C. Chairman, I have an idea which could solve all our problems. Invite Dandini for New Year drinks in the Directors' Champagne and Caviar Bar tomorrow. I know Dandini has a very soft spot for me and that could do the trick.
(New Year drinks party in the Selhurst Park directors bar. Enter Wicked Stepmother)
Wicked Stepmother. Not quite sure what I'm doing here. I couldn't get away quick enough last time. Mind you, I did have a cheque for two million quid in my skyrocket. (winks at audience)
Audience. Boooo, hisssssssss.
(Wicked Stepmother exits snarling)
(Enter Baron Hardup. Winks and confides in audience)
BH. And now he's got to pay it back with interest, tee hee.
(Enter Dandini, followed by the rest of the cast, all bowing, scraping and grovelling)
Dandini. Thanks everyone for inviting me here. I've always loved the spirit of Crystal Palace.
(Cinderella's voice from above)
C. Oh, Dandini, I'm so thrilled to meet you again.

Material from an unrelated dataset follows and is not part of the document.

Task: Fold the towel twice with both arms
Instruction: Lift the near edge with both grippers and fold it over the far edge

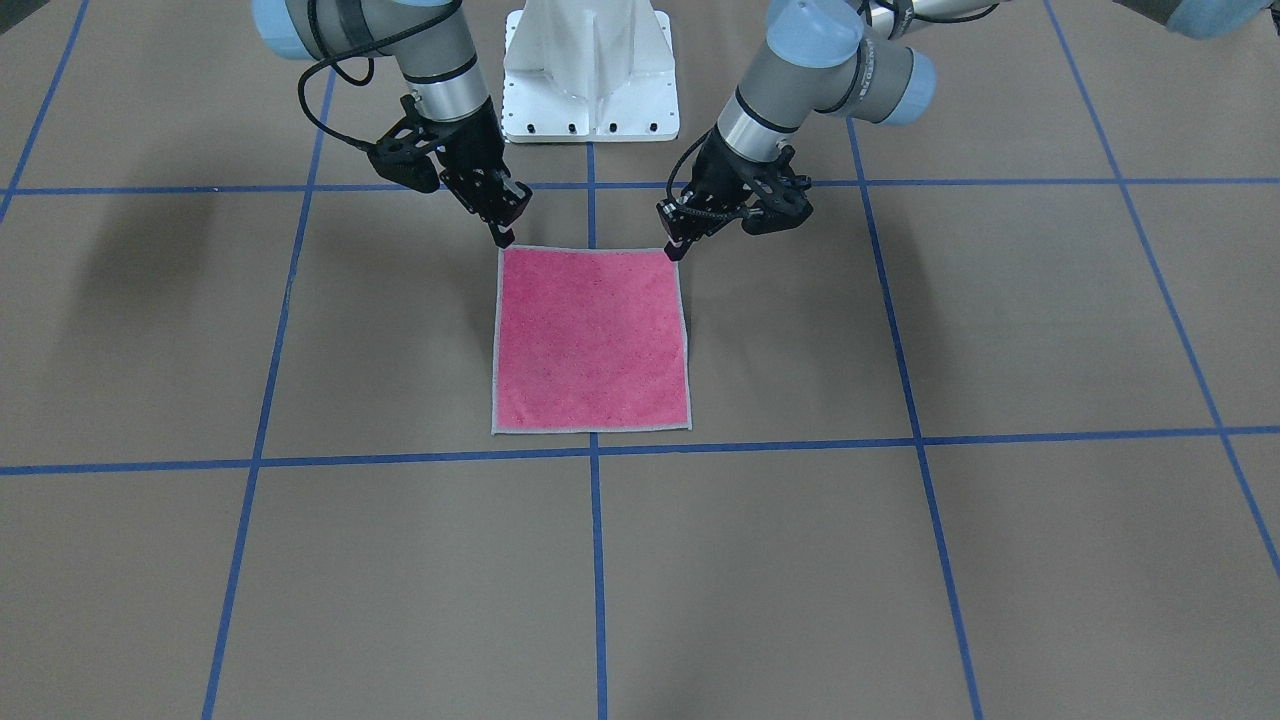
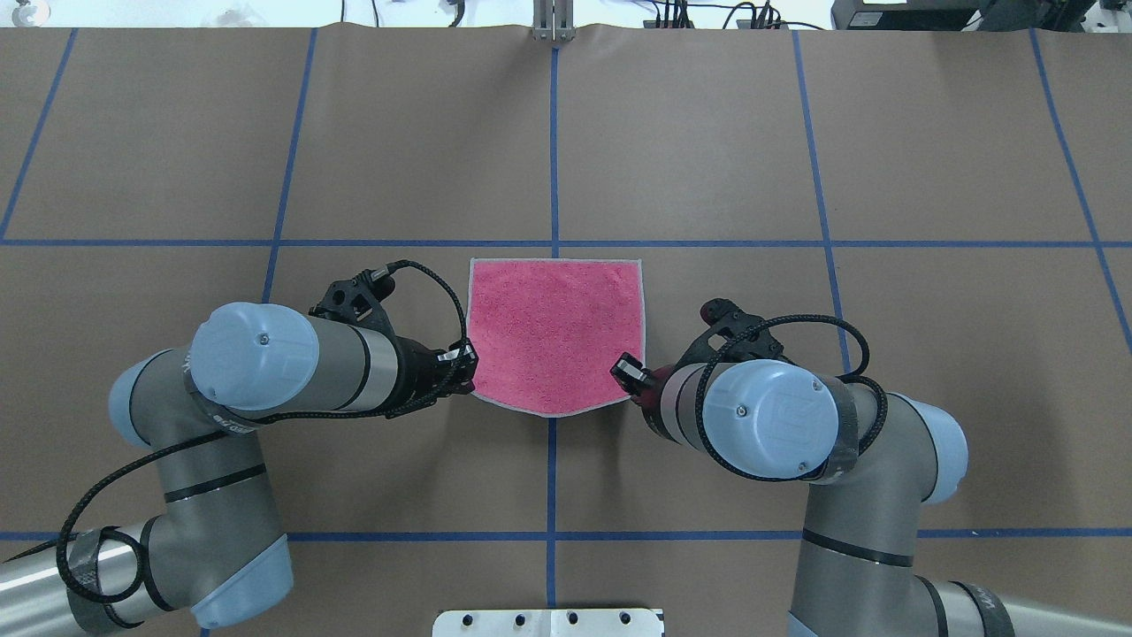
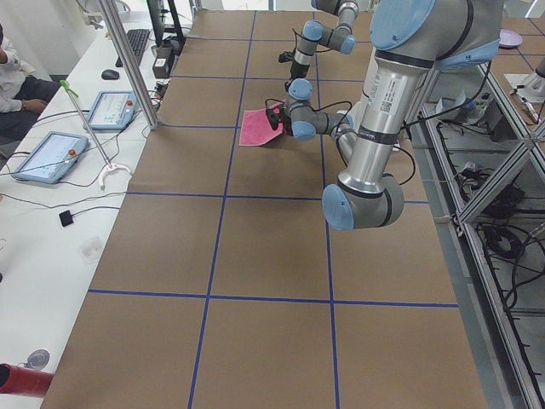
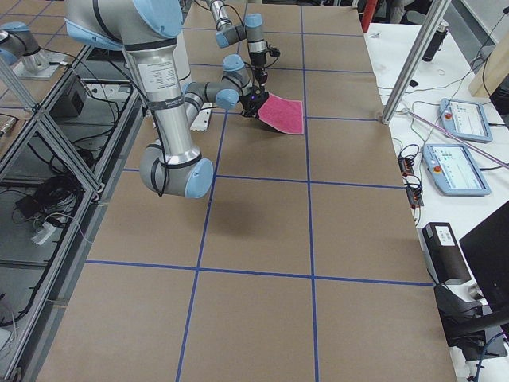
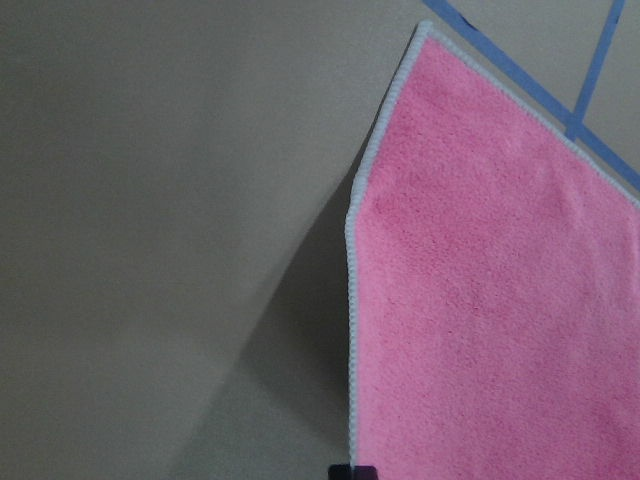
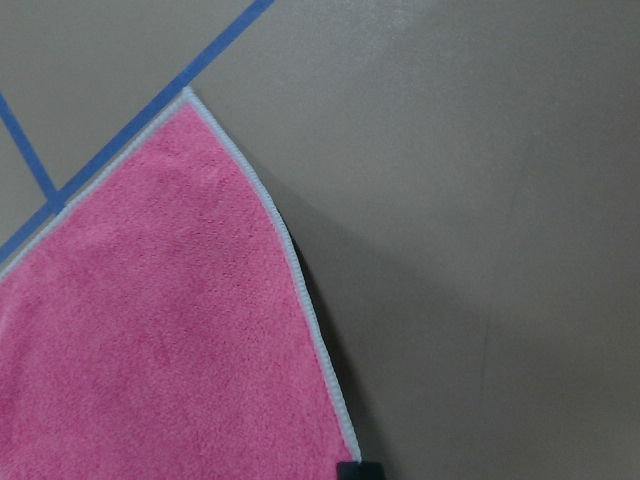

D.And I too, Cinders, you vision of loveliness. Mwaaaaah, mwaaaah,
C. Mwaaaaah, mwaaah, to you too Dandini.
Buttons. (turns to audience) These two seem to be hitting it off. Let's hope Cinders can put the bite on him.
C. Is there any way the Loadso League can help a damsel in distress? (simpers).
D. I think we could pull a few strings here and there to keep you in the big time, Cinders. A little cash tinkering and some beneficial fixture arrangements can keep the money rolling in, help the Baron's finances and keep you in the big league (smiles modestly)
C. My hero.
Baron H. Well here's a toast to the spirit of CPFC and long may we stay the pride of south London. (lifts his glass)
Assembled cast. And so say all of us.
(Well, this is a modern FAIRY story - author).